Improving Event Depth Constraint of a Local-scale Surface Seismic Network With Downhole DAS
Description:
In recent years, distributed acoustic sensing (DAS) has garnered significant interest from the induced seismic monitoring community due to the potential for simultaneous improvements in earthquake monitoring, subsurface imaging, and reservoir characterization. Despite this interest, the practicality of using DAS as a means of real-time induced seismic monitoring remains unproven due to the large data volumes generated by DAS and the cost of providing adequate azimuthal coverage of the study area with downhole DAS alone. We propose an alternate approach wherein a real-time surface network of traditional wideband seismometers is enhanced by downhole DAS observations, providing dependable and efficient microseismic monitoring with improved depth constraint. First, we demonstrate that a targeted array of 9 surface stations with approximately 2 km spacing and pertinent noise-reduction techniques can sufficiently capture induced microseismicity to the extent that is required by governmental regulations. Next, we preprocess snippets of DAS data obtained from the lateral section of an injection well at 2 km depth for 114 microseismic events detected by the surface network during a one-week period of hydraulic fracturing. Leveraging the neural network model PhaseNet DAS (Zhu et al., 2023), we then generate P and S arrivals on all channels.

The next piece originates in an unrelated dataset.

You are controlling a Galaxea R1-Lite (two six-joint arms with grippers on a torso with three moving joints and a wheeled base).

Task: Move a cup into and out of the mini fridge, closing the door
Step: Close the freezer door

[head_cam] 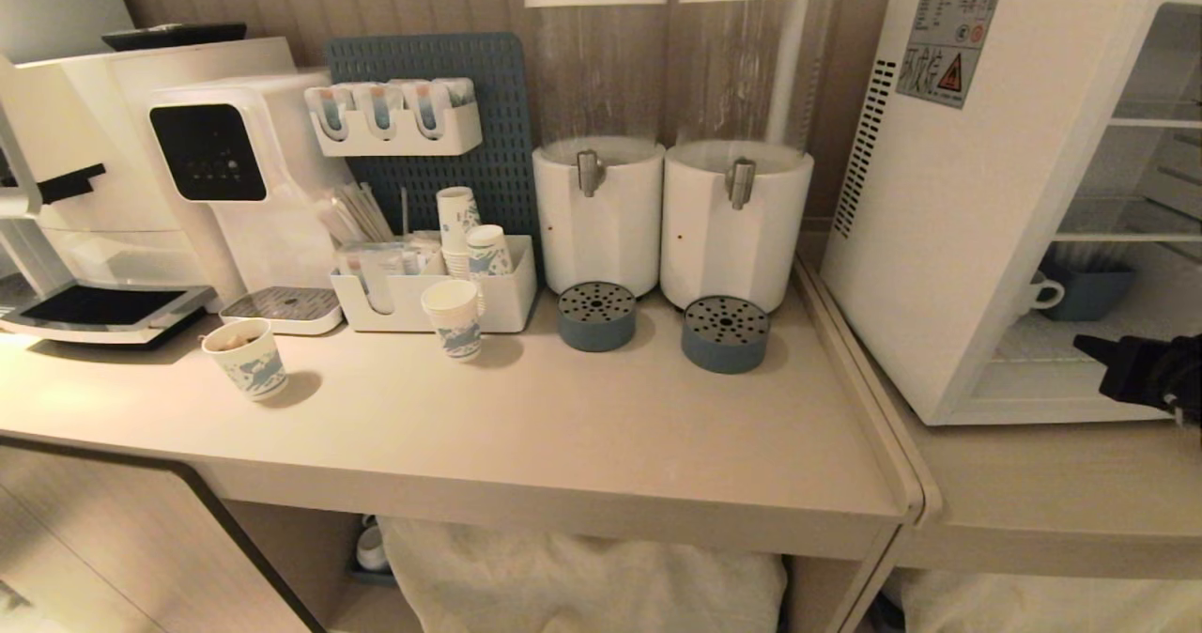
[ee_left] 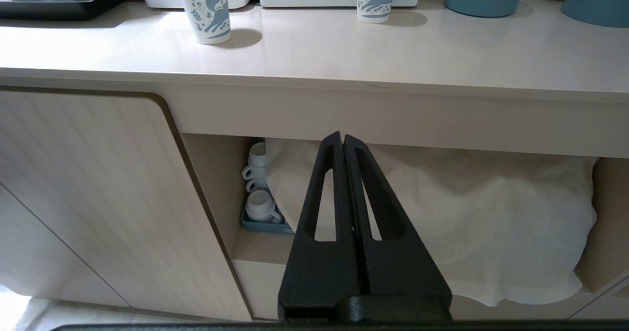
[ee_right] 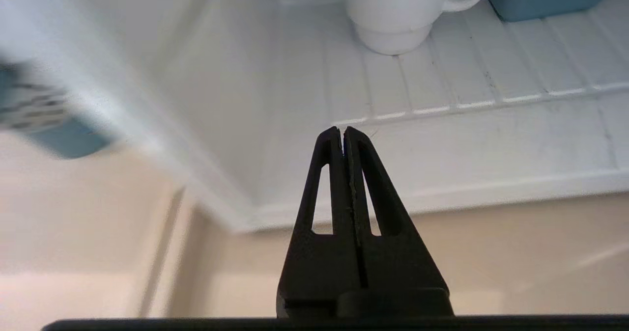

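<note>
Nearest the head camera, the table (head_cam: pixel 563 426) carries the mini fridge (head_cam: pixel 948 239), standing open. Right end effector (ee_right: pixel 342 133), clenched and empty, hovers at its threshold. Left end effector (ee_left: pixel 342 139), clenched, hangs below the table edge. Inside, the cup (ee_right: pixel 398 12) stands on the bottom wire shelf (ee_right: pixel 467 90).

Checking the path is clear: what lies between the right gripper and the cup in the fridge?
Nothing: in the right wrist view only bare white shelf separates the shut right gripper from the cup.
</note>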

To prevent these DAS observations from dominating relocations, we calculate average arrival times for different sections of the cable before relocating the events with NonLinLoc (Lomax et al., 2000) using both DAS and surface network observations as inputs. Comparing the resulting relocations to the original catalog, we find significant reductions in vertical uncertainty. Depth constraint is critical in the analysis of fracture networks and often seen as a weakness of surface networks. As a result, these results demonstrate the utility of a single downhole DAS cable when used in tandem with a robust surface array. Future developments of this workflow will explore potential improvements to cable orientation and the pre-trained model used in PhaseNet DAS.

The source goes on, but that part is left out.